▶ Supplied information:
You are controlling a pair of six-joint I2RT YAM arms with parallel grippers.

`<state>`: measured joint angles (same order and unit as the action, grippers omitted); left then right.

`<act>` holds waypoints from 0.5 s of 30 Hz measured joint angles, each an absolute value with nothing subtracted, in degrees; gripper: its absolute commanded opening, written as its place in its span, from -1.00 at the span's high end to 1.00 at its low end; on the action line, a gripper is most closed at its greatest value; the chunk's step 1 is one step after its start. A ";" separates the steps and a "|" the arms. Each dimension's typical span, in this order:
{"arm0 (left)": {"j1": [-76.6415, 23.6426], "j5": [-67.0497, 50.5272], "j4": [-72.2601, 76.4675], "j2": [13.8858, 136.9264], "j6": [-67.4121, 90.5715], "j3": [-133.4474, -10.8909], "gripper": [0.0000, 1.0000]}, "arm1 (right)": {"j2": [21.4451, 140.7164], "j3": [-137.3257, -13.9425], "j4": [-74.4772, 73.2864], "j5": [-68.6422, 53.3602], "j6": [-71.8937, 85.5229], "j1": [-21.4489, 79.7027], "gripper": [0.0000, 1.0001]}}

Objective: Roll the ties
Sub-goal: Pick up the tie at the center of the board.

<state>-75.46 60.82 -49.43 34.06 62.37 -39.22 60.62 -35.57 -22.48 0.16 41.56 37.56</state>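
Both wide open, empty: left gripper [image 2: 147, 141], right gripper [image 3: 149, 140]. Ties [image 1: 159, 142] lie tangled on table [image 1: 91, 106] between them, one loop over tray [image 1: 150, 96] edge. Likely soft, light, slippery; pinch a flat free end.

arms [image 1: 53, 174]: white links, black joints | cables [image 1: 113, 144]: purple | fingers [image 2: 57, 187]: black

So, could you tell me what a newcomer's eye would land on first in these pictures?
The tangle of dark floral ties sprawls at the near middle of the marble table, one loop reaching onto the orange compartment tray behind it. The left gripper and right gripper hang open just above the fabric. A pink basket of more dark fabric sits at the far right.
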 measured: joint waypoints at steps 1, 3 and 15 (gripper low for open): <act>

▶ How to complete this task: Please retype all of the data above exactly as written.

▶ Solved exercise:
You are controlling a pair of six-joint I2RT YAM arms with parallel grippers.

`<state>`: measured joint angles (same order and unit as the action, grippers omitted); left then right.

`<act>` holds waypoints from 0.5 s of 30 Hz measured joint angles, each an absolute value with nothing subtracted, in degrees; gripper: its absolute commanded opening, written as its place in its span, from -1.00 at the span's high end to 1.00 at its low end; on the action line, a gripper is most closed at its greatest value; the chunk's step 1 is one step after its start. A ";" separates the steps and a "|" the arms. Each dimension's typical span, in this order:
{"arm0 (left)": {"j1": [-76.6415, 23.6426], "j5": [-67.0497, 50.5272], "j4": [-72.2601, 76.4675], "j2": [13.8858, 136.9264], "j6": [-67.4121, 90.5715], "j3": [-133.4474, -10.8909], "gripper": [0.0000, 1.0000]}, "arm1 (right)": {"j2": [21.4451, 140.7164], "j3": [-137.3257, -13.9425], "j4": [-74.4772, 73.2864], "j5": [-68.6422, 53.3602], "j6": [-71.8937, 85.5229], "j1": [-21.4489, 79.7027], "gripper": [0.0000, 1.0001]}}

Objective: Roll the ties
Sub-goal: Pick up the tie at the center of the board.

<state>-75.46 60.82 -49.43 34.06 62.37 -39.22 60.62 -35.57 -22.48 0.16 41.56 37.56</state>
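Both wide open, empty: left gripper [image 2: 147, 141], right gripper [image 3: 149, 140]. Ties [image 1: 159, 142] lie tangled on table [image 1: 91, 106] between them, one loop over tray [image 1: 150, 96] edge. Likely soft, light, slippery; pinch a flat free end.

arms [image 1: 53, 174]: white links, black joints | cables [image 1: 113, 144]: purple | fingers [image 2: 57, 187]: black

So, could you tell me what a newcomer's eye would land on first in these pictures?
The tangle of dark floral ties sprawls at the near middle of the marble table, one loop reaching onto the orange compartment tray behind it. The left gripper and right gripper hang open just above the fabric. A pink basket of more dark fabric sits at the far right.
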 measured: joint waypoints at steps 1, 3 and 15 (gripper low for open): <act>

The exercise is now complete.